Move Over BRICS, PPICS is Taking Over

BRICS and PPICS
Way back in 2001, all of the world’s eyes were on the BRICS in 2001 when it comes to promising economic growth in the next ten years. What do you expect from five nations comprising of Brazil, Russia, India, China and South Africa when they hold most of the world's population (43 percent). It’s a sleeping economic power waiting to explode, and so it did from 2001 and the next decade, the something came along.

Due to the lack of response to demand, statistically, the economic development of BRICS will decline by a massive 3.2 percent as compared to its rate for the last 10 years. This is according to an analysis entitled "Coface identifies 10 emerging countries hot on the heels of the BRICS." Aside from this projection, it is further anticipated that other economies will balloon this year.

It has been said there are five nations conquering the spotlight now – Indonesia, Bangladesh, Ethiopia and the Philippines. As clearly stated by Coface — the French trade credit and Insurance Group — after a decade of dominance in terms of economic change, the BRICS economies are going through a steep decline in economic growth, possibly making it lose the top 5 spots as the fastest growing economies.
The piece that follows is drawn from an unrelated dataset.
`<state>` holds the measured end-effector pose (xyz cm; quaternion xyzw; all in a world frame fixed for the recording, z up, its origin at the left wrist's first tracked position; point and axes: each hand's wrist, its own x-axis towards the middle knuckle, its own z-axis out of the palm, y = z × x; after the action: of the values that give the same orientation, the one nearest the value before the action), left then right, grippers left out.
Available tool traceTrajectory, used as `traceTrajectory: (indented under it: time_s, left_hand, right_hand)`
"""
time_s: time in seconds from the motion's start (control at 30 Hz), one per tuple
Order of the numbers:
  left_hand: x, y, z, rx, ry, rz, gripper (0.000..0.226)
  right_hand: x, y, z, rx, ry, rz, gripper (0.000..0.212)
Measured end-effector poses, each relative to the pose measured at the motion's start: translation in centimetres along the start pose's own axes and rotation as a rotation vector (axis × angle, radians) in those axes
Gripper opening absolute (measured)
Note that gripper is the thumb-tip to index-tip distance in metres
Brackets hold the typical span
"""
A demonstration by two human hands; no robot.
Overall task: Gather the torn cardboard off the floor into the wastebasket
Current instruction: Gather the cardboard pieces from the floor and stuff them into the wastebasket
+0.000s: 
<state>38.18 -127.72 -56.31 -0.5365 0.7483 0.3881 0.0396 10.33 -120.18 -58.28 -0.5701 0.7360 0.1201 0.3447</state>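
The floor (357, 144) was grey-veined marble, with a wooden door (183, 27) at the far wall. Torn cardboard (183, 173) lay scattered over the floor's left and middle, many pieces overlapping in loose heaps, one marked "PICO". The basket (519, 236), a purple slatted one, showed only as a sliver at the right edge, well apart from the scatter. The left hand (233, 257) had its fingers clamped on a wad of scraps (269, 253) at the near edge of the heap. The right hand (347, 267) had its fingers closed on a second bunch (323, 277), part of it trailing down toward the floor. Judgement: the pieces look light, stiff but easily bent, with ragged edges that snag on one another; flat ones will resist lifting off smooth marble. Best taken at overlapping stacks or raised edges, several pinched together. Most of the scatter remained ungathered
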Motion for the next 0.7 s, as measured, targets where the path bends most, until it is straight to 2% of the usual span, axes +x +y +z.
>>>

Economists incessantly study the development of emerging economies and the consequences this will bring forth to the flow of world trade because this higher influences both the worldwide economy and power balances.

The ten new emerging economies that are said to have a great potential in making it to the top list are divided into two groups with Peru, the Philippines, Indonesia, Colombia and Sri Lanka comprising the 1st half and is now called PPICS. High investment and business opportunities are reasons behind these nations bearing a great potential as stated by Coface.

The second half of the ten nations, on the other hand include Kenya, Tanzania, Zambia, Bangladesh and Ethiopia. Unlike the first five nations, the 2nd group has the lesser tendency to peak high in terms of economic development because they lack the business environment that the 1st group possesses.

Furthermore, in 2001, the total gross domestic product of the 10 countries was only nearly 1/5 of the production of BRICS, and these countries are noted to have a current account deficit of up to 6.0 percent of GDP while BRICS falls on the average.

On the other hand, the advantage of these 10 emerging economies over BRICS is that their inflation rate was less by 2.8 percent in the year 2001. Additionally, their public debt was also lower by 14 percent with the former garnering 40 percent and the latter peaking to about 54 percent.

Moreover, the growing economy of BRICS is significantly declining due to lower investment prospects, unlike the first half of the 10 nations. Coface further confirmed that the local businesses of BRICS fail to supply their demands.

The exported products and services of BRICS are becoming less and less competitive because they are also failing to come up with products that are of high value, Marcilly added.

These factors are the reasons behind Coface having to look for nations that have great potentials and that can supersede 4% in economic annual progress. Chief economist Yves Zlotowsky clarified that Coface is now taking actions in determining the growth and risk factors of varying economies.

Even though Vietnam is a possible candidate for the 10 emerging economies, it was not included in the list because of its mishandled financial system.